At
the age of nine, my parents move us to the city of Washington, Illinois. The experience is exciting
especially the part where there will be other children to play with, on our
street.
*Lily
is younger than me and lives on the opposite side of the street, but at the end,
near “the creek”. The creek winds its way through its banks and a few trees
that we call “the woods”.
I’m
not exactly sure what Lily’s dad does for a living, but I do know he wears a
white shirt and slacks to work. I know this because one day I ride with Lily
and her mom to pick him up, from his office. Another thing I know about
Lily’s dad is that he brings home free samples to his family. In fact, the
cabinets in their basement kitchenette are stuffed with samples, as are the shelves lining the walls and down the center of another room.
One
day, we’re playing a 45 record—a Beatles’ song, on the record player, in her
basement. John Lennon is my favorite Beatle, she chooses Paul McCartney. At some point, Lily
decides to show me the shelving in the next room, brimming with samples. Inside
the room, I stand amazed at the assortment of foodstuffs.
Lily’s
voice breaks through my trance as she becomes the tour guide and calls out names
of products, sometimes touching the item and sometimes just pointing. She pulls
one box from a shelf and names it sugar.
“Our sugar doesn’t look like this.” I challenge her.
“It’s sugar cubes.”
I
feel confused, but curious about the box she hands to me. “What’s a sugar
cube?”
Lily grabs
the package back from me and opens it, folding back the wax paper lining, and
pulls out a tiny white cube that sparkles a little. “It’s sugar—that looks like
a cube,” she says, popping it in to her mouth.
Then she pulls another cube from the box, grabs my hand and drops it in my
palm.
I
turn the cube over again and again, investigating its squareness.
“Eat it.”
When the
sugar cube hits my tongue it’s gritty, but soon dissolves into a sweet crunchy
mass, begging my teeth to bite down and finish it off. “Can we take these
with us—outside?”
Lily thinks
about it, then says, “We’ll have to sneak them out. Mom won’t be happy if she thinks
we’re eating a box of sugar.”
Willing
and eager to become the smuggler, I pull up my shirt and slide the box between my
skinny belly and an elastic waistband. I pull my shirt down over the box. The rectangular
outline is obvious so I cross my arms over it, partially to hide it and
partially to hold the box in place.
The
summer sun is bright and hot when we escape the basement and run to the sparse woods,
beside the creek. After we find a stump to share, we sit beside each other and pop
one sugar cube after another into our mouths to satisfy our sweet cravings
until we eat half of the box of sugar.
Being
the sugarholic that I am, I say, “Let’s hide the box and eat the rest
tomorrow.”
Lily
says yes because she doesn’t want to return a half eaten box of sugar to her basement.
We look
around us for a suitable hiding place, but there is none where we're sitting.

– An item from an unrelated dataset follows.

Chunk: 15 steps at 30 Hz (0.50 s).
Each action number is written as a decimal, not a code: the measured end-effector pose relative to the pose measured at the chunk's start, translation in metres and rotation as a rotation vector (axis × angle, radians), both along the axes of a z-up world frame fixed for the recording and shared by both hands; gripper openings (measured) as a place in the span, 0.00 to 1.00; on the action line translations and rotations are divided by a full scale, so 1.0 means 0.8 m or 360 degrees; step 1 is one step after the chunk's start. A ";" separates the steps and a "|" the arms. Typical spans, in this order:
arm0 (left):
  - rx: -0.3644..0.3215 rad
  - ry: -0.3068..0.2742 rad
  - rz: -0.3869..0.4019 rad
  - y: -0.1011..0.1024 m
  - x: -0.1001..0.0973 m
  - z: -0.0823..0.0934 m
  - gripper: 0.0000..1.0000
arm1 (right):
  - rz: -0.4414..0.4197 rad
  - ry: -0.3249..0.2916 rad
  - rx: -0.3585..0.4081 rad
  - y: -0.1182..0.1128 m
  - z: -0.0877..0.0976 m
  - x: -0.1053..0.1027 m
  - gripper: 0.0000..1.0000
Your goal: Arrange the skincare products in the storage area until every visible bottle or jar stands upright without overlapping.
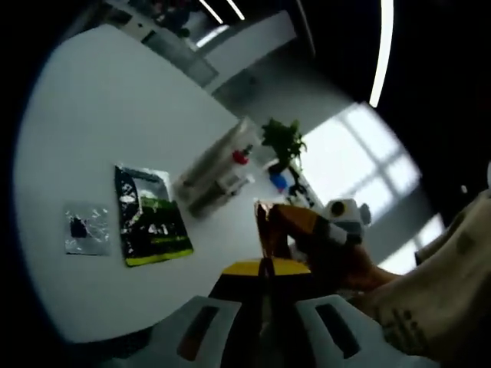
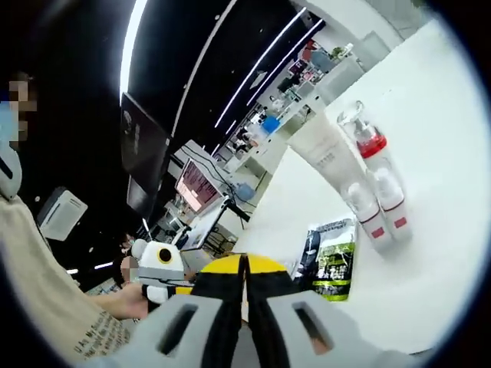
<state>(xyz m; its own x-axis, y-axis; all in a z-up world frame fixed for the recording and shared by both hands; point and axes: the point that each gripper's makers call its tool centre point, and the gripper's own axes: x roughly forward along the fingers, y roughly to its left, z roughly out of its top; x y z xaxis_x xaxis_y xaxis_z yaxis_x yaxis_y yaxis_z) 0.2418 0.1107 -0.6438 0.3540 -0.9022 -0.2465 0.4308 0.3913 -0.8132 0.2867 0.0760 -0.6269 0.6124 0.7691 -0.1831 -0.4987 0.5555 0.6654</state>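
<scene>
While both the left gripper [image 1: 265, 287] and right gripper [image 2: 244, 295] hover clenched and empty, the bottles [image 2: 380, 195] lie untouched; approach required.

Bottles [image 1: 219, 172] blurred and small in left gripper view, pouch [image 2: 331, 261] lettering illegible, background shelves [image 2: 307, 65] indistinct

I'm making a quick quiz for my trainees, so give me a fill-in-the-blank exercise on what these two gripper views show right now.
1. The left gripper's jaws are ____.
2. The tallest clear bottle has a ____ collar below its cap.
3. The dark green sachet lies ____ on the white table.
4. Beside the sachet lies a small ____ foil packet.

Missing words: shut; red; flat; silver
</scene>
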 end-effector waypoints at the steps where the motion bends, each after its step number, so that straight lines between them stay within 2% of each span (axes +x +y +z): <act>1: 0.0001 0.0005 0.0004 0.001 0.000 -0.001 0.00 | 0.0010 -0.0008 -0.0035 0.002 -0.002 0.000 0.01; 3: 0.0009 0.0034 0.0023 0.004 0.000 -0.004 0.00 | 0.0041 -0.0030 -0.0128 0.007 -0.007 0.001 0.01; 6: 0.0039 0.0136 0.0110 0.015 0.005 -0.016 0.00 | 0.0083 -0.0110 -0.0231 0.016 -0.008 0.003 0.01; 9: 0.0058 0.0154 0.0129 0.022 0.008 -0.021 0.00 | 0.0132 -0.0171 -0.0352 0.025 -0.011 0.004 0.01; 13: 0.0069 0.0182 0.0144 0.027 0.008 -0.025 0.00 | 0.0148 -0.0148 -0.0520 0.028 -0.027 0.010 0.01; 15: 0.0070 0.0197 0.0152 0.028 0.010 -0.027 0.00 | 0.0146 -0.0135 -0.0561 0.028 -0.033 0.012 0.01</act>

Then
through the sparsely spaced trees, I see a familiar old tree. The tree’s two
limbs jet upward, causing a fork, but out from there grows a canopy of limbs covered in leaves. Beneath the fork is a dark hollow that will
hide our sugary prize. There’s only problem with my idea, the field is a
pasture for a flock of sheep and a cantankerous ram.
At
one time or another, by dare or by accident, nearly every kid in our
neighborhood has been chased out of the field by the ram. Lily and I know this about
the ram, but decide to use the tree to hide our sugar. The guard ram is a bonus.
At
the fence, we look for the ram, then carefully part the barbed wire and help
each other through. On the other side, we
run to the tree and shove the box of sugar cubes deep inside the dark hole. It’s
then we see, running across the field and in our direction, the charging ram
tossing his head around. We know we haven’t much time to escape and run
back to the fence and climb through.
It is
the next weekend when we meet up again and decide to retrieve the box of sugar
for a post-breakfast treat. Outside the fence, we scan the field for the bully
ram, but he’s nowhere in sight. Feeling safe, we climb through the wire and run
to the tree. I can barely see the top of the box, but I thrust my hand inside the
hollow to get it. As I grab hold of the box and pull it out of the black hole, pricks
of pain cover my hand.
When my
hand surfaces, I see the source of my pain is a swarm of ants clinging to my hand and
fighting for the box of sugar cubes that I hold. As their attack increases, I realize the sugar war is over, and I let
the box fall to the ground. Shaking the remaining ants from my hands, I surrender our box of sugar to the ants and leave with Lily.